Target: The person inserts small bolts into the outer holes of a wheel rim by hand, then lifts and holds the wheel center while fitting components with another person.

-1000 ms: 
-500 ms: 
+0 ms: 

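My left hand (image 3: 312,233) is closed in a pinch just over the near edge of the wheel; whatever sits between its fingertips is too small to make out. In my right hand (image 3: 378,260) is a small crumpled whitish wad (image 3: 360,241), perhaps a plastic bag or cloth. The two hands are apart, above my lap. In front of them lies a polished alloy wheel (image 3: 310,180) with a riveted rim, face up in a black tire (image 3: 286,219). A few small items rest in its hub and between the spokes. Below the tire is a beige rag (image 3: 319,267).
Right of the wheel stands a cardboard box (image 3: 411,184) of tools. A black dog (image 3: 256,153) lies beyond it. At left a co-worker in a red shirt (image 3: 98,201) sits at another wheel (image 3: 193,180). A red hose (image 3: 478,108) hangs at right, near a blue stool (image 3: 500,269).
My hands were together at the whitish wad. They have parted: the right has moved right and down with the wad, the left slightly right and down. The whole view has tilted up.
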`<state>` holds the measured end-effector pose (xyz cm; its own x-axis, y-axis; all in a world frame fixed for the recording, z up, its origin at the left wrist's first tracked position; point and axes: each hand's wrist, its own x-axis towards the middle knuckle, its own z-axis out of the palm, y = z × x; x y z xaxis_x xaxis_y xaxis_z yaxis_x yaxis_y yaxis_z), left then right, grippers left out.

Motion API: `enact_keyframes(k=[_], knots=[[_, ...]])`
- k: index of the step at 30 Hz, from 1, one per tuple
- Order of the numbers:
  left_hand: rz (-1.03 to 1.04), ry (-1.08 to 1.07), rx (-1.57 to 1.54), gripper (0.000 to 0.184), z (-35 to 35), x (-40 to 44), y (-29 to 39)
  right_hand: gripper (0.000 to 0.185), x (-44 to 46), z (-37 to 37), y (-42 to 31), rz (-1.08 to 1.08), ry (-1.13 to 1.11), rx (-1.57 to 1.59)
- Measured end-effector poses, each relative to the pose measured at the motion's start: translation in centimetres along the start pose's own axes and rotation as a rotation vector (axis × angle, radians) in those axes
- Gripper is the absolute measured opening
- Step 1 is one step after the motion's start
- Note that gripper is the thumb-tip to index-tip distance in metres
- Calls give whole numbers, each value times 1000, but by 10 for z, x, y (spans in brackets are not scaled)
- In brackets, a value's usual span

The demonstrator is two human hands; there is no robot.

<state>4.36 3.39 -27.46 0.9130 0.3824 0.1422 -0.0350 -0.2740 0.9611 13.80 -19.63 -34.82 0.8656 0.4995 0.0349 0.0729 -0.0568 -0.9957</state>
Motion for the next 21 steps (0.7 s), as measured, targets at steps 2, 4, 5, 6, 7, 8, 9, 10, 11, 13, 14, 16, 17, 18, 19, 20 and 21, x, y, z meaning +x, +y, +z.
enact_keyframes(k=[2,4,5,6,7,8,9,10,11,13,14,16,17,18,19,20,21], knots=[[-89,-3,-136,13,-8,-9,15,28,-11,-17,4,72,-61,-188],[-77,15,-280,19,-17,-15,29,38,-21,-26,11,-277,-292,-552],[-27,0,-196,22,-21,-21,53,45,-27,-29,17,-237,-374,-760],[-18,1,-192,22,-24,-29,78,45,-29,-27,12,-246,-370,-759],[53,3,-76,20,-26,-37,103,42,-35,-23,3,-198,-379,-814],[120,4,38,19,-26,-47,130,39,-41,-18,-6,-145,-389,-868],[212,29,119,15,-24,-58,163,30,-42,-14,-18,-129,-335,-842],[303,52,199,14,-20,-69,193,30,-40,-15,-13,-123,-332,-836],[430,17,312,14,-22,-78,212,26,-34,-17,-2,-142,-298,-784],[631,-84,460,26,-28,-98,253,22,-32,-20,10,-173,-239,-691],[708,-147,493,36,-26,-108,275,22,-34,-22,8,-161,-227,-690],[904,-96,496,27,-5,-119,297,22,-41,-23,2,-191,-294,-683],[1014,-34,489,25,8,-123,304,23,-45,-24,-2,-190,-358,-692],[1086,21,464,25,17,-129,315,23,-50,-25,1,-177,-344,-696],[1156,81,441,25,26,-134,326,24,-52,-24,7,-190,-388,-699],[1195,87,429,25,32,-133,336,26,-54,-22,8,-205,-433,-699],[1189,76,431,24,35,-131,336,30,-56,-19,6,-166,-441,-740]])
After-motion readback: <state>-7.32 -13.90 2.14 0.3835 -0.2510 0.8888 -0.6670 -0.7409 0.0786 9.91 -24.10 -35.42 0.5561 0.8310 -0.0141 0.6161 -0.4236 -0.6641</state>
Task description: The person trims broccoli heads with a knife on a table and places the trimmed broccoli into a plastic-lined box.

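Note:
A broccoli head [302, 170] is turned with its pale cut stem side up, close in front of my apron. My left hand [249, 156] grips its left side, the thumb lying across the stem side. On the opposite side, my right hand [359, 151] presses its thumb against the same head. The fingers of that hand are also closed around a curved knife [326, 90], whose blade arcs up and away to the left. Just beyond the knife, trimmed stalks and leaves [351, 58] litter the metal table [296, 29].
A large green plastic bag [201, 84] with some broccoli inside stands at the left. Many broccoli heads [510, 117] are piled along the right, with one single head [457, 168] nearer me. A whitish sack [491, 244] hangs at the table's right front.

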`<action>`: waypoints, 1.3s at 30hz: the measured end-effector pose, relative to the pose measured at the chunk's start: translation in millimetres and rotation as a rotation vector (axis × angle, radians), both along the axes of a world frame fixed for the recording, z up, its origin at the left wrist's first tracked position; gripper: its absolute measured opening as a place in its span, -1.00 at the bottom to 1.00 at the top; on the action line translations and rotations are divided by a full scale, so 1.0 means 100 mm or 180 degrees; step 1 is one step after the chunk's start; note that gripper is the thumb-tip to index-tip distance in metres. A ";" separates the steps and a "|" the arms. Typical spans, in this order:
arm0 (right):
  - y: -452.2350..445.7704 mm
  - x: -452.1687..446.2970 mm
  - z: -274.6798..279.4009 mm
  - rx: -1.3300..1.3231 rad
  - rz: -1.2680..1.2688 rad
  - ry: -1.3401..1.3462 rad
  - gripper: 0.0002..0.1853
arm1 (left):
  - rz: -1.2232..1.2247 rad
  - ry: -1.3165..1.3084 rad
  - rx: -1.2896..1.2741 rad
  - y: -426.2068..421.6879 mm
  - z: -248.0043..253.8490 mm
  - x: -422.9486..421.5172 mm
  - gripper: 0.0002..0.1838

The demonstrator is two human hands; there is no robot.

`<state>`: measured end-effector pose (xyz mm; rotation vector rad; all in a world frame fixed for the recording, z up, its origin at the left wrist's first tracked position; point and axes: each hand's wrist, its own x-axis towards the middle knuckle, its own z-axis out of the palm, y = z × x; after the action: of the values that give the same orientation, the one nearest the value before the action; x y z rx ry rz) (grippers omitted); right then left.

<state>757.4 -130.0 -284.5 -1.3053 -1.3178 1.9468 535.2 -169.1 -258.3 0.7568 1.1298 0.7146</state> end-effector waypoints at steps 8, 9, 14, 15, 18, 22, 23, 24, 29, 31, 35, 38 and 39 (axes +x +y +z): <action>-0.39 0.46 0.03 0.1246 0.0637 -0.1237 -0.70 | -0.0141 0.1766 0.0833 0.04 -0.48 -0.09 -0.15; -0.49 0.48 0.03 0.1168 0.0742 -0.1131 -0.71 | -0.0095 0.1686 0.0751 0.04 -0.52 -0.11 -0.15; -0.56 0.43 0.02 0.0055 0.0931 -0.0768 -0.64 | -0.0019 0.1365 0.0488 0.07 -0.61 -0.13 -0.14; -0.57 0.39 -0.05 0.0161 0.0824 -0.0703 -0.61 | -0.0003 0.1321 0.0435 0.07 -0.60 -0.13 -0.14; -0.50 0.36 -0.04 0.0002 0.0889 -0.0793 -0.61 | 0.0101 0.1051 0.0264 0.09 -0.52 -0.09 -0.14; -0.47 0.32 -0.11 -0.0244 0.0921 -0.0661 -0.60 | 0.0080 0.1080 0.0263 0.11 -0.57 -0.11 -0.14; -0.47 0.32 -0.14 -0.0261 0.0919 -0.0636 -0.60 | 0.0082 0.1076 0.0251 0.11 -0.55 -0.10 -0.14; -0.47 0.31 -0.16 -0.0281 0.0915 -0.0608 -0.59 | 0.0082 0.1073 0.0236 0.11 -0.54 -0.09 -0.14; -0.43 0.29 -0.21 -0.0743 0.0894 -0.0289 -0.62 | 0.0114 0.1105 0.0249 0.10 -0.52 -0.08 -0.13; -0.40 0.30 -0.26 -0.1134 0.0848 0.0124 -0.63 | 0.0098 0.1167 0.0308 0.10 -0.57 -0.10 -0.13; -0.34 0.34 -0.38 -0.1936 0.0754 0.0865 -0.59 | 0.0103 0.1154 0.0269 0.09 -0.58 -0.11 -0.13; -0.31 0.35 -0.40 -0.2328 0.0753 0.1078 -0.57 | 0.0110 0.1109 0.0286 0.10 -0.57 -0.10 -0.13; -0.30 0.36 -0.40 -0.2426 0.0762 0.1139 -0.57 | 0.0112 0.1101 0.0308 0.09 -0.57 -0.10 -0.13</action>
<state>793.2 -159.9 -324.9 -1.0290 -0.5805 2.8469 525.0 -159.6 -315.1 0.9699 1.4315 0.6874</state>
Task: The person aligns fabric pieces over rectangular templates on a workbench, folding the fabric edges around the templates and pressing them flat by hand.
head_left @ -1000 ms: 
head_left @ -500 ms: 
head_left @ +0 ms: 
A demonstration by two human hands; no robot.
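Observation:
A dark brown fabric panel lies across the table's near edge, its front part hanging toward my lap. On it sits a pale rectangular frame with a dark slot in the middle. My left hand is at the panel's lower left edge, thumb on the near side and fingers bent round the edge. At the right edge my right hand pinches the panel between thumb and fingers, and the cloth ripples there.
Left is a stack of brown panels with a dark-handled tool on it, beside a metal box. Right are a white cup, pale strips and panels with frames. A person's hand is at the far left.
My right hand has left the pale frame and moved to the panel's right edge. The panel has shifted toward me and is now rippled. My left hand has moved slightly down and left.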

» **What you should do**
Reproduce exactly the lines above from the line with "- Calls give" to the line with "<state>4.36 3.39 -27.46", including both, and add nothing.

» **Result of the exercise**
- Calls give whole numbers, each value times 1000, but by 10 for z, x, y (spans in brackets are not scaled)
- In brackets, a value's usual span

The demonstrator is two human hands; there is no robot.

<state>4.36 3.39 -27.46 0.9130 0.3824 0.1422 -0.0350 -0.2740 0.9611 13.80 -19.63 -34.82 0.8656 0.4995 0.0349 0.0729 -0.0568 -0.9957</state>

Nothing else belongs in the answer.